僕は、絶対に投資したくない企業というのがいくつかあります。それは社会的に営利活動に問題があるような事業内容であったり、企業統治が甘い場合などの会社です。

投資を考えるときに、事業内容などを調べたときに個人的な主観を含めて考えるようなことはしたくないですし、社会的な善や悪は決断が難しい場合も多くあります。

スーパーマーケットに投資する場合、いわゆる地元の商店から考えればそれは悪ですし、規模とか効率、結果的な消費者満足を考えると、スーパーの存在はもちろん悪ではありません。

そういったことは十分に吟味し、さらに自分の主観もある程度ふまえつつ、投資をしたくない事業というのもでてきてしまうのです。

しかし、そういった個人的に応援できない。という理由で投資をしない企業というのは仕方の無いことです。一方で、企業統治に問題があって投資をできないというのは非常に大きな問題です。

企業統治は、非常に重要な課題です。ステークホルダーを意識し、会社を運営していかなければなりません。

もちろん、企業統治というのは非常に難しいことです。企業は、ステークホルダーとして、従業員や、自身の保身を最優先として考えることが多く、株主は後回しにされがちです。
そうして批判を浴びつつ、少しずつ改善されていくことが望ましいことだと僕は考えます。株を買い進めることによって買収などを騒ぐのは意味の無いことです。一般的に、株を買い進められるのは割安に放置されていることがほとんどでしょうから、割安に放置しておく企業に問題があるのです。

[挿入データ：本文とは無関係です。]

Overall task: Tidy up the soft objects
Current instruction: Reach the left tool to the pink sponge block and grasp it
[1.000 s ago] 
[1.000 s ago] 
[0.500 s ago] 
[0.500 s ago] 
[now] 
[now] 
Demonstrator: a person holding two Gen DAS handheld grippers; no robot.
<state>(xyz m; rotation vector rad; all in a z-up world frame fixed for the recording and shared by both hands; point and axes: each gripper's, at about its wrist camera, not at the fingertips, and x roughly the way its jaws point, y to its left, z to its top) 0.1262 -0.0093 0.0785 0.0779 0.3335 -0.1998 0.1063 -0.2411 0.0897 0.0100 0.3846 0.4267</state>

そして avex ですが、そもそも事の発端は、社長が退社し、一転して復活するという騒動がありました。参考:yahoo検索『avex 社長 退任

社長の退任などはよくあることです。場合によっては、部下による退任や大株主の出現によって半ば追い出されるようなこともあるでしょう。しかし、株式会社や公開企業というのは、それもまた仕方の無いことなのです。

その騒動があったときに、アーティストを巻き込んで企業価値を大幅に低下させたのは、大きな問題です。業務が比較的特殊ですが、アーティストが生み出す大きな付加価値を社員が後押しするというビジネスでは、アーティストの存在が企業価値を左右します。一方で、そうした企業価値も含めたビジネスは通常、株主の所有であり、アーティストや社長自身には価値を低下させる方向に動かしてはいけないことでもあります。

しかし、その騒動では、恥ずかしげも無くごたごたし、価値を大幅に毀損させたのです。これは大きな問題ですし、企業統治が行えない種のビジネスモデルを採っていることの証明でもあります。

また、最近では著作権での問題があります。参考:yahoo検索『エイベックスのまネコ 著作権問題

音楽CDでは、消費者からの利便性を奪うというトレードオフを超えて著作権を守る方に動いていました。一方で、自分たちは著作権を平気でそして堂堂と侵害しているのです。これもまた問題です。

そして、収束のさせ方にも大きな問題があります。ひょっとしたらこの会社はワンマンの可能性があります。今までの感じからしても、意見の進言をしてもらえないような、ワンマン社長がとるであろう行動が随所に見られます。

"いわゆる「のまネコ」問題についての当グループの考え方" として発表された資料はおよそ公開企業の発表する文章とは思えません。少なくとも、Web に掲載され、今回のように多くの反響を呼ぶことになる文章については、十分な推敲がされるべきです。

今回掲載されることになった文章はあまりにも稚拙で非常にビックリしました。もちろん、今後 IR などにで、"公式な" 文章が株主その他に発表されるとは思いますが、それもまた興味深いものでもあります。( ただ、今の状況だと株主には発表されないかもしれませんが )

僕はおそらく avex に投資することはできないと思うのですが、それにしてもこの業界の企業統治について非常に勉強させてもらっています。